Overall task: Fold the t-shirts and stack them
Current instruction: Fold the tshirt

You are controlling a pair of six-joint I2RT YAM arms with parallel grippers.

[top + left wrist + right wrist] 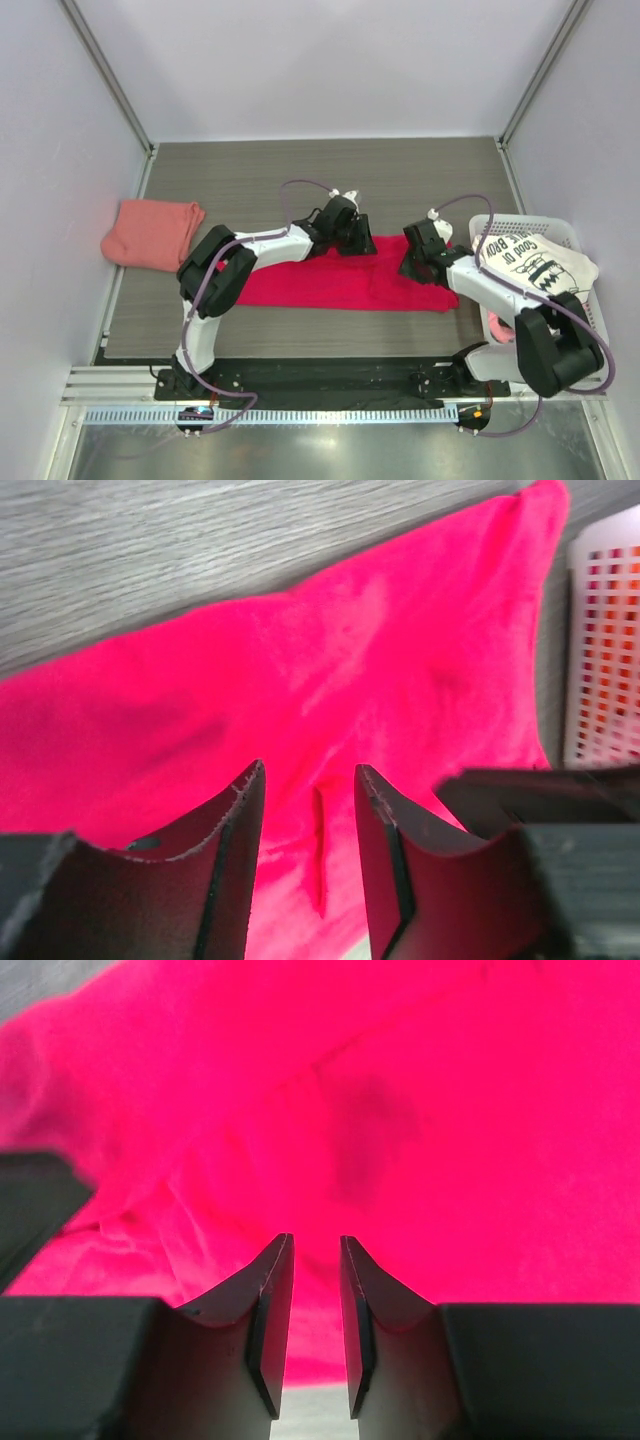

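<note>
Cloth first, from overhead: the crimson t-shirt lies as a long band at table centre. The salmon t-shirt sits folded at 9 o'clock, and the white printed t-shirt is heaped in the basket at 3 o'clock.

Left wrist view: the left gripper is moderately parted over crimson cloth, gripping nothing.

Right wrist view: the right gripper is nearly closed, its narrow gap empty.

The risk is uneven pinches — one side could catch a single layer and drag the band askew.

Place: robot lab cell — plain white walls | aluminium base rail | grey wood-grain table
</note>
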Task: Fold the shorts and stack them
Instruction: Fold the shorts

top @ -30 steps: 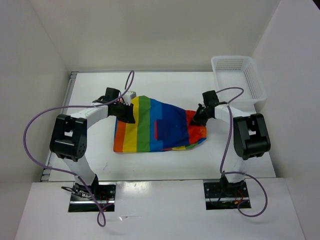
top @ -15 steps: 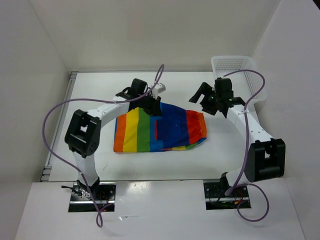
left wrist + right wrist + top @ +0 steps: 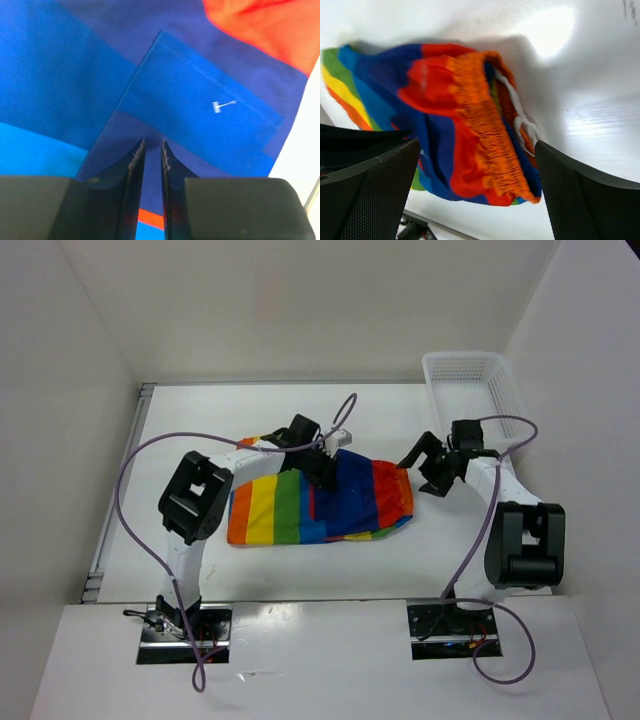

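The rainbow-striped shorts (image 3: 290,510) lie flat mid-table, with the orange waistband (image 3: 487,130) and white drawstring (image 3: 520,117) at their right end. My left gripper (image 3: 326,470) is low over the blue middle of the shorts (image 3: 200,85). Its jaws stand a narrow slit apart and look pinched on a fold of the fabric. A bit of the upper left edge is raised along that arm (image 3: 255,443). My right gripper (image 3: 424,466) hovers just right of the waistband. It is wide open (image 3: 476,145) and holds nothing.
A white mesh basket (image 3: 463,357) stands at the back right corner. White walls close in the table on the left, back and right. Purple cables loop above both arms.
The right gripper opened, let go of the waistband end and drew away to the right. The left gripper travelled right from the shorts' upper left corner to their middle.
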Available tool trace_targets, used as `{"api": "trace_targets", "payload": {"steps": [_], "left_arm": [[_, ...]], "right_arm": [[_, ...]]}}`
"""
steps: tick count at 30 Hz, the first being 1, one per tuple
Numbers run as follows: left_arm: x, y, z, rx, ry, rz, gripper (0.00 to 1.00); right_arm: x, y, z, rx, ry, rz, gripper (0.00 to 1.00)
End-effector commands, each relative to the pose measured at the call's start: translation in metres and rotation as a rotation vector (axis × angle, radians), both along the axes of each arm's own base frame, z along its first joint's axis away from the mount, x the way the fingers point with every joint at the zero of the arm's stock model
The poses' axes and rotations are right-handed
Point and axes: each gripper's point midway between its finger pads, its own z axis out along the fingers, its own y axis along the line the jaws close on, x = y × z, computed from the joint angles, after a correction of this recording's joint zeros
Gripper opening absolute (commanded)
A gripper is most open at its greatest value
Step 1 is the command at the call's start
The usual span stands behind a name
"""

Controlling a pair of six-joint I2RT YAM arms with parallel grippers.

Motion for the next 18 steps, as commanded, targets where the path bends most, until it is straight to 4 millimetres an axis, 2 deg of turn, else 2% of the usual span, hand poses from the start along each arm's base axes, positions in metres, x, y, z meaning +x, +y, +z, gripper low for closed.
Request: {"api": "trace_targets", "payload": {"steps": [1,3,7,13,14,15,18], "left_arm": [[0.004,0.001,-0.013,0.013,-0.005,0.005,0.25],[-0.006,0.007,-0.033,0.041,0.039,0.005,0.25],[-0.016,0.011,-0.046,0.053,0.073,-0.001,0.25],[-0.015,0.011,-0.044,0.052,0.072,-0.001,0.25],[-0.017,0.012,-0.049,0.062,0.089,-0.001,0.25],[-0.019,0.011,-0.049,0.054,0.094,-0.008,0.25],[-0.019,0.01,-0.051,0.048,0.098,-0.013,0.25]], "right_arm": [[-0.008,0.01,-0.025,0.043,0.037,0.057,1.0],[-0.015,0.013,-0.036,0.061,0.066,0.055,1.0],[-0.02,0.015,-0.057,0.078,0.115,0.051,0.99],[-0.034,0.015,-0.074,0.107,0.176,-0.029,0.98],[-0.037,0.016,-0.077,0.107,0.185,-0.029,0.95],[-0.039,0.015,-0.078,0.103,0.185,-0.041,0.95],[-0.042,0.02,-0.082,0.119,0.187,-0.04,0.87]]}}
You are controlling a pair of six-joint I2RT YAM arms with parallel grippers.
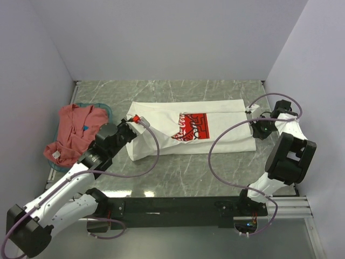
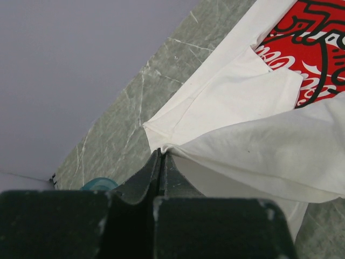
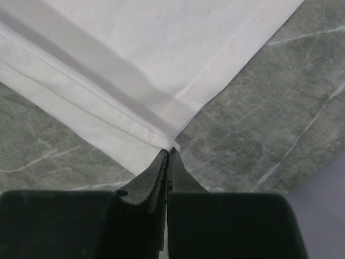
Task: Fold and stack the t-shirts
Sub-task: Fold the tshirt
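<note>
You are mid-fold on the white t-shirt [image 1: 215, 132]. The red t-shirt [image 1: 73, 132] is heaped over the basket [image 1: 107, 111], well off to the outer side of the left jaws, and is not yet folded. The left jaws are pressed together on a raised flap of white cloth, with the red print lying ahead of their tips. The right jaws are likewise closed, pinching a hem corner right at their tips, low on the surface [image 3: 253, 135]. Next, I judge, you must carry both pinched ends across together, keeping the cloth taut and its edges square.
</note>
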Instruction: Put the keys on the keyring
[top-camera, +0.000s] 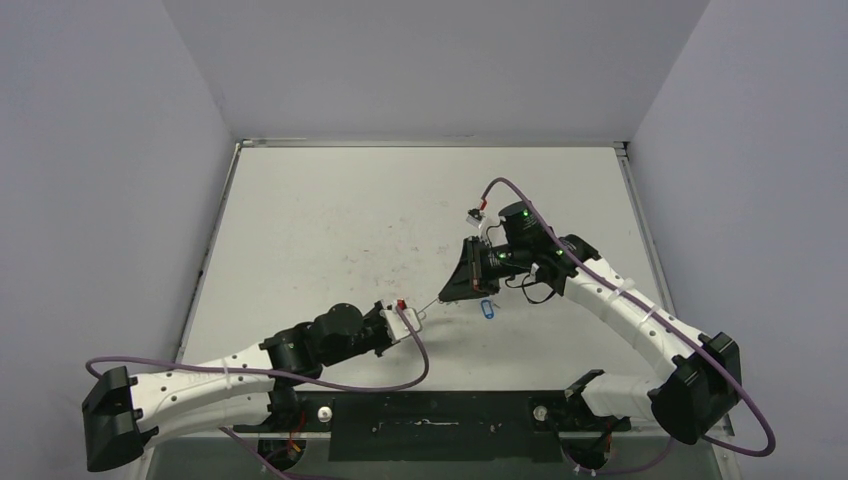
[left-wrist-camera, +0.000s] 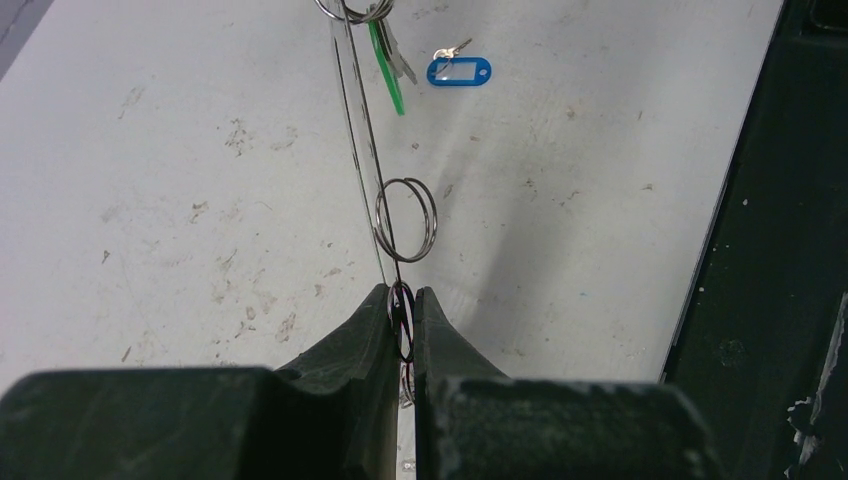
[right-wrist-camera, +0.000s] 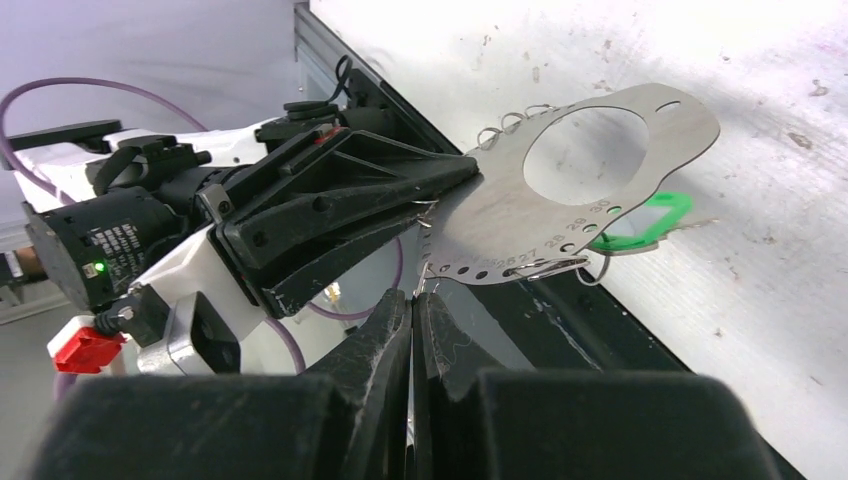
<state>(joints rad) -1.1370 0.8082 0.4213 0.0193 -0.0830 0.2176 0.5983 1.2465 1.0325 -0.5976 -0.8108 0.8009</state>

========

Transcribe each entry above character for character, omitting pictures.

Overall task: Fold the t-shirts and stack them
Current instruction: Fold the tshirt

You are controlling a pair of six-joint I2RT YAM arms with parallel grippers.

[top + left wrist + right wrist] 

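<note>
Cloth first, from overhead: the crimson t-shirt lies as a long band at table centre. The salmon t-shirt sits folded at 9 o'clock, and the white printed t-shirt is heaped in the basket at 3 o'clock.

Left wrist view: the left gripper is moderately parted over crimson cloth, gripping nothing.

Right wrist view: the right gripper is nearly closed, its narrow gap empty.

The risk is uneven pinches — one side could catch a single layer and drag the band askew.

Place: robot lab cell — plain white walls | aluminium base rail | grey wood-grain table
</note>
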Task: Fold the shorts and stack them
Instruction: Fold the shorts

top @ -30 steps: 
top @ -15 steps: 
left wrist + right wrist + top @ +0 steps: 

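The rainbow-striped shorts (image 3: 290,510) lie flat mid-table, with the orange waistband (image 3: 487,130) and white drawstring (image 3: 520,117) at their right end. My left gripper (image 3: 326,470) is low over the blue middle of the shorts (image 3: 200,85). Its jaws stand a narrow slit apart and look pinched on a fold of the fabric. A bit of the upper left edge is raised along that arm (image 3: 255,443). My right gripper (image 3: 424,466) hovers just right of the waistband. It is wide open (image 3: 476,145) and holds nothing.
A white mesh basket (image 3: 463,357) stands at the back right corner. White walls close in the table on the left, back and right. Purple cables loop above both arms.
The right gripper opened, let go of the waistband end and drew away to the right. The left gripper travelled right from the shorts' upper left corner to their middle.
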Available tool trace_targets, used as `{"api": "trace_targets", "payload": {"steps": [_], "left_arm": [[_, ...]], "right_arm": [[_, ...]]}}`
"""
steps: tick count at 30 Hz, the first being 1, one per tuple
Numbers run as follows: left_arm: x, y, z, rx, ry, rz, gripper (0.00 to 1.00); right_arm: x, y, z, rx, ry, rz, gripper (0.00 to 1.00)
End-effector commands, each relative to the pose measured at the call's start: translation in metres and rotation as a rotation vector (axis × angle, radians), both along the axes of each arm's own base frame, z along its first joint's axis away from the mount, x the way the fingers point with every joint at the zero of the arm's stock model
The poses' axes and rotations are right-handed
Point and axes: each gripper's point midway between its finger pads, its own z axis out along the fingers, its own y axis along the line the jaws close on, x = y × z, computed from the joint angles, after a correction of this recording's joint zeros
Gripper opening absolute (commanded)
A gripper is most open at its greatest value
Step 1 is the command at the call's start
The usual span stands behind a name
"""

Controlling a pair of six-joint I2RT YAM arms with parallel grippers.

Motion for the next 18 steps, as commanded, targets where the path bends most, until it is straight to 4 millimetres an axis, 2 deg of turn, else 2% of the usual span, hand poses from the start along each arm's base axes, positions in metres, x, y, z meaning +x, +y, +z, gripper low for closed.
Request: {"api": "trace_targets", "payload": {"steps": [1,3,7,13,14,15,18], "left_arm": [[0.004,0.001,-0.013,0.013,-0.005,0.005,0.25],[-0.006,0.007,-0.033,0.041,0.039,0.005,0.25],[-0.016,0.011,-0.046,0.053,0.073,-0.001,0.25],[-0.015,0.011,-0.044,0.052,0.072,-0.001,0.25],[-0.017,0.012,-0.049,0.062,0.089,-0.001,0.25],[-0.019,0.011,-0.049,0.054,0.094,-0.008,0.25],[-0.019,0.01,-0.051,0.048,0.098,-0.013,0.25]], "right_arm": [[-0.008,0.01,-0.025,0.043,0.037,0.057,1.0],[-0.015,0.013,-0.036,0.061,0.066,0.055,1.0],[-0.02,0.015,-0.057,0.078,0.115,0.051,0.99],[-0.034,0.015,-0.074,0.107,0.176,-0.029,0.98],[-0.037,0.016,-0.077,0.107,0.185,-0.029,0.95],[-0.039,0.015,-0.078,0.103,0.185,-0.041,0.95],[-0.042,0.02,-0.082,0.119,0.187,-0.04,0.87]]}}
You are controlling a pair of six-joint I2RT YAM arms with parallel grippers.
Task: Fold and stack the t-shirts
Sub-task: Fold the tshirt
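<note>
You are mid-fold on the white t-shirt [image 1: 215, 132]. The red t-shirt [image 1: 73, 132] is heaped over the basket [image 1: 107, 111], well off to the outer side of the left jaws, and is not yet folded. The left jaws are pressed together on a raised flap of white cloth, with the red print lying ahead of their tips. The right jaws are likewise closed, pinching a hem corner right at their tips, low on the surface [image 3: 253, 135]. Next, I judge, you must carry both pinched ends across together, keeping the cloth taut and its edges square.
</note>
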Instruction: Put the keys on the keyring
[top-camera, +0.000s] 
[left-wrist-camera, +0.000s] 
[right-wrist-camera, +0.000s] 
<state>(joints rad) -1.1370 0.8082 0.4213 0.0193 -0.0830 0.2176 0.5983 1.2465 1.0325 -0.5976 -0.8108 0.8009</state>

This finishes the answer.